Gender Bias in a Data Driven World

by Ines Quandel

Have you ever wondered how Artificial Intelligence, becomes, you know, intelligent? Artificial Intelligence, AI for short, is coded to ‘learn’ and they do so by accessing existing data. The learning can be either supervised or unsupervised by humans. Either way the AI is programmed to detect patterns in the data it is given for training. Then the AI uses algorithms (a set of programmed rules) to apply those learned patterns to perform a task.

There is an underlying problem to AI learning, it is biased data. We, as a society, have deeply ingrained biases most of which are so much part of our lives that we still don’t recognize them as such. Gender bias is subtler and more pervasive than you might realize and can be hard to pin point.

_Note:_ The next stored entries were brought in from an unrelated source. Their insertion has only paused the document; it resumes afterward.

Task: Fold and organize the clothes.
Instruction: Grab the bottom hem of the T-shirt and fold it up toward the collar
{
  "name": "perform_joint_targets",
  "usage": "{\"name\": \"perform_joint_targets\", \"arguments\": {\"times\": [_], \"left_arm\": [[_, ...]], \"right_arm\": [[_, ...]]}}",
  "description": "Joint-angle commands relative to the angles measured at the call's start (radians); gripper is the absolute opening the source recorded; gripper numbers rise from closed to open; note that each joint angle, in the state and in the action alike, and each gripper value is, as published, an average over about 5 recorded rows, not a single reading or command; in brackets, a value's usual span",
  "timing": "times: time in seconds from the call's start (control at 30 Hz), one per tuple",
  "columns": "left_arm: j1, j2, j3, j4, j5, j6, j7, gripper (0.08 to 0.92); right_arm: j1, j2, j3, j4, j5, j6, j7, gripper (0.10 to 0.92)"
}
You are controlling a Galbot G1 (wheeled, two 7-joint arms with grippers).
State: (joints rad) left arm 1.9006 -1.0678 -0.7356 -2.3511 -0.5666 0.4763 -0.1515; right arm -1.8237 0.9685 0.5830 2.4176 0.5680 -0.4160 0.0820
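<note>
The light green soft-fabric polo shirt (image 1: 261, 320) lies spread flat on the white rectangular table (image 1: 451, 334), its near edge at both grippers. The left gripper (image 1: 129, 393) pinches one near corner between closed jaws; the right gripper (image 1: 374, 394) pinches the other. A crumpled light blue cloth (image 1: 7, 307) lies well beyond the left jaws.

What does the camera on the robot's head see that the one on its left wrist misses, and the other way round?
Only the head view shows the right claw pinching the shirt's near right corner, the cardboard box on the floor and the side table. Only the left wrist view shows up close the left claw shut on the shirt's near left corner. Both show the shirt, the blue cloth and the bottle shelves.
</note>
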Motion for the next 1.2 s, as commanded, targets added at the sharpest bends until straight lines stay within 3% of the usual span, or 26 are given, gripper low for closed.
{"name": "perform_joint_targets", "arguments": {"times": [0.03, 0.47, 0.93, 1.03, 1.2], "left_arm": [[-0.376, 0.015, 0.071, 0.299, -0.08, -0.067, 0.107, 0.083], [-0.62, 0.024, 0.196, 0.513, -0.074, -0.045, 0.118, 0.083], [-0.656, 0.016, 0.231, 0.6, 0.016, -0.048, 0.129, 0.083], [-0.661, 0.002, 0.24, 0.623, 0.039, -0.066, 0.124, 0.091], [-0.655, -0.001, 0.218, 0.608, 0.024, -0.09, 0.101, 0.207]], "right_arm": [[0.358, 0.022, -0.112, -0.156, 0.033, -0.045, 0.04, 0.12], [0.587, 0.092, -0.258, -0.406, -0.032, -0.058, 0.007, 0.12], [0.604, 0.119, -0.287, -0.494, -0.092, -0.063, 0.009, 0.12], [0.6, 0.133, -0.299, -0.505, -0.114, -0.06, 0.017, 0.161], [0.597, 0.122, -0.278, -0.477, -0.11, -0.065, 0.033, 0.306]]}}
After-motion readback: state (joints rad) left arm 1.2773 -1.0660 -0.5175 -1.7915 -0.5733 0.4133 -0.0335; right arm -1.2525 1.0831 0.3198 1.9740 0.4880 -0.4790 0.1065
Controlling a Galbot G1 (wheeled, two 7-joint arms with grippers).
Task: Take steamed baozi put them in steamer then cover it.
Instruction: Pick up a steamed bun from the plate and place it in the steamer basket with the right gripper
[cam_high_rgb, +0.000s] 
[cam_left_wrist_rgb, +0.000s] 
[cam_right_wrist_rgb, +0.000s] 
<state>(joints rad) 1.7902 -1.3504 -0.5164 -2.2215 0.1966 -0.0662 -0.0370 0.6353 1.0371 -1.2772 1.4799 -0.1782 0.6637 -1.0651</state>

One of the ways our gender bias shows up is that most data collected for all of us, actually comes from men. Carolina Criado Perez writes about this lack of female specific data in Invisible Women: Data Bias in a World Designed for Men. She also points out that there is also a lack of sex segregated data, even in research where physical differences between men and women have an impact on the decisions made based on that data. Examples include design of tools, bullet proof vests, and cars seats, all of which are based on the average size, weight, shape and strength of the average male.

How will decisions made by AI based on gender bias data affect women? An example given in Invisible Women is translation software that translates the gender pronoun for doctor as “he” from the female form “la doctora”, because based on its inputs doctors are most often men. Data from the internet is not the only problem data. What if the AI used for reviewing resumes is trained on the same biased data as the translation AI? Would it automatically exclude all resumes with female names and pronouns? If it does then thanks to this AI your hiring systematically discriminates against women.

These examples seem obvious. Now that you know what you’re looking for you can probably find a few more. As mentioned though, some of our biases are not as easy to spot, so what can we do to identify them. At this point you may be wondering how we know that data is biased.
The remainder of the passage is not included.